Batracios

La televisión ofrecía uno de esos animados debates que descarnan la actualidad en un programa de tarde, donde analistas, políticos y periodistas repasaban las novedades de esa trama corrupta que parece no tener fin.

Una historia interminable de ‘ranas’ que se multiplican en una charca inmunda que huele cada vez peor. Las ranas ya no son lo que eran, esos simpáticos animalitos que se convertían en príncipes cuando los besaba la angelical heroína del cuento. No son aquellas otras verdes, escurridizas, que animaban la orilla del río con sus certeros saltos y ese croar continuo que ponía música a las noches de verano. Me encantaba mirarlas desde el puente. Verlas bucear en el agua fría y oír su concierto interminable en el silencio de un paisaje verde donde reinaba la paz cantarina del  río y su alegre chapoteo. Nada que ver con ésas, repugnantes, que han saltado a la fama de mala manera, mancillando el nombre y el recuerdo inocente de esas ranitas de cuento que viven felices en charcas cristalinas, ajenas a humanas ambiciones, a corruptos y corruptelas. 

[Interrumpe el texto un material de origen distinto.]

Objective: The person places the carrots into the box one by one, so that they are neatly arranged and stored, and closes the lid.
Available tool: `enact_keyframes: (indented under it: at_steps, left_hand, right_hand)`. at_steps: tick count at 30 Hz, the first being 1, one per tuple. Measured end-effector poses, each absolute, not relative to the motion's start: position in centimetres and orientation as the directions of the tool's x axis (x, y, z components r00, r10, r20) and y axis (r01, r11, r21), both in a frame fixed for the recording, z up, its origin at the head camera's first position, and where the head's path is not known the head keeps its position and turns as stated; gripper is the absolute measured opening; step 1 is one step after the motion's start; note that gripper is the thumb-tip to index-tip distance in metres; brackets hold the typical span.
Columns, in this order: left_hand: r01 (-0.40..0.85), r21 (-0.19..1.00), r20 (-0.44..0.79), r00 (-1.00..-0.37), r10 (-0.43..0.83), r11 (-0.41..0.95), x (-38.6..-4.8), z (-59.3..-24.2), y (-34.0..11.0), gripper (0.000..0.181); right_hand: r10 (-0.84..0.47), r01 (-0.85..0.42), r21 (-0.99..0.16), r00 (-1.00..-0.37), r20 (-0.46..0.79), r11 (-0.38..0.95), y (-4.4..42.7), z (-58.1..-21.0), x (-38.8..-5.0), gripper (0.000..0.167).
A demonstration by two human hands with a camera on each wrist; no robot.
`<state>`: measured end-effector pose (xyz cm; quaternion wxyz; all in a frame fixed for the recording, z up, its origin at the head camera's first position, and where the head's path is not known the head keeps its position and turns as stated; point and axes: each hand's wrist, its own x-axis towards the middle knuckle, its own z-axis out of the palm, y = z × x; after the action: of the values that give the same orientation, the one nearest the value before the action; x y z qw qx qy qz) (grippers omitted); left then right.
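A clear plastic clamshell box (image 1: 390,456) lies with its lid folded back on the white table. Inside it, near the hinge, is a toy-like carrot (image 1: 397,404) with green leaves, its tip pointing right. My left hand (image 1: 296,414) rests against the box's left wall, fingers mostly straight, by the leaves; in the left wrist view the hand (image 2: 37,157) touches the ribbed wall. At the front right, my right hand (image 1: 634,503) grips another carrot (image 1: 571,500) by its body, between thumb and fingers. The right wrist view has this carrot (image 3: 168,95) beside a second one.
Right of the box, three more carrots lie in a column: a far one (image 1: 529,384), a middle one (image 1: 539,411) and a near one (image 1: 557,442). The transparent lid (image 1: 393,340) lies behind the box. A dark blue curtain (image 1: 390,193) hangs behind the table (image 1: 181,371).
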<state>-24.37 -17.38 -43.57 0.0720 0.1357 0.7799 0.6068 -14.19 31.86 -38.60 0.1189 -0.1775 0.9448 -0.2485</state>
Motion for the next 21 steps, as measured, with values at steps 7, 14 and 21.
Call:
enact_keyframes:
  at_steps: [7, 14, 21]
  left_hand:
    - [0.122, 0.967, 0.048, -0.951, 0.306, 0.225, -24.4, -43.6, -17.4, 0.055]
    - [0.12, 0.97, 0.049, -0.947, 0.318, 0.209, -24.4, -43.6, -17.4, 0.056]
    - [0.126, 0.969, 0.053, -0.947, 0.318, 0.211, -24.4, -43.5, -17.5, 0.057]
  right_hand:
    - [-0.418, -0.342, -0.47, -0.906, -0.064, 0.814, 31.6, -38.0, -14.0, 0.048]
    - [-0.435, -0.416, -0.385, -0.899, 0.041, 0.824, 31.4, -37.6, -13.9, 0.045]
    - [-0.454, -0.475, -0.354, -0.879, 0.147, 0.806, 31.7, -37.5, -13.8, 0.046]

Los periodistas las iban sacando a la luz, directamente de la ciénaga de aguas fétidas al plató de televisión. Más que ranas, eran sapos cancioneros de ojos saltones, podridos de avaricia. Los tertulianos les iban poniendo nombre... y precio, dejando al descubierto la estética de estos ‘príncipes del cuento’, anfibios de doble vida, que no tienen ética ni conciencia. Que son capaces de dilapidar millones y millones de dinero público a la vez que croan felices en sus charcas de lujo, ajenos a la crisis y al hambre de otros. Me revuelve el estómago pensar en ello. Gente sin alma, que se permite dar lecciones de moral sentados cómodamente en el pedestal de sus mentiras. Y me asombra la ambigüedad de las leyes; que un mismo delito pueda tener varias lecturas según el juez que lo interprete.

El debate subía de tono entre los que creían en la imparcialidad de la Justicia y los que la ponían en cuarentena. Este juez sí, este juez no... Una vergüenza, vamos. Irremediable pensar que la señora de la balanza, aun con los ojos tapados, no es tan ciega como parece. La justicia no es igual para todos, pensaba yo. Y entonces llegó “la pequeña pausa para la publicidad”, unos minutos de respiro donde nos ofertan otro mundo más amable; mil mágicas recetas para vivir mejor. Después de la cruda realidad del debate, la maravillosa irrealidad que se compra y se vende envuelta en perfumes caros y coches de lujo, que parecen estar al alcance de cualquiera. Ellos y ellas, adalides de la belleza, estéticamente impecables, nos susurran en amoroso francés que la vida es bella si te compras ese perfume. Que serás, de repente, la diosa de medidas perfectas que baja las escaleras aireando la elegancia etérea de su modelito de firma para encontrarse con ‘él’, un príncipe azul guapísimo que la espera en un cochazo para llevarla en volandas al séptimo cielo del lujo y el glamur. Mensajes subliminales, como el de la modelo -que parece haber hecho un pacto con el diablo- que te sugiere, “porque todas tenemos algún imposible en el armario”, que tomes una infusión milagrosa que hará que entres en el ‘imposible’ que nos enseña: un pantalón de talla inverosímil que le estaría pequeño a una Barbie.

Se acaba la pausa publicitaria y vuelve el mundo real: las ranas se multiplican en el fragor de la trama, y con sus gráciles y calibrados saltitos salpican a otros batracios que van saliendo del agua. Dicen que las ranas son los anfibios de ojos más perfectos: donde ponen el ojo, ponen el fraude. Me quedo con las inocentes ranitas del cuento que me servía para dormir plácidamente a mis hijos, y con esas otras que veo de vez en cuando en verano, en la quietud de un valle que me embriaga con aromas de menta y resina, y un silencio de pájaros que no cambiaría por nada. Especialmente ahora, cuando crece mi escepticismo. Cuando se me acumulan los imposibles en el armario. Cuando siento, más que nunca, que lo esencial es invisible a los ojos.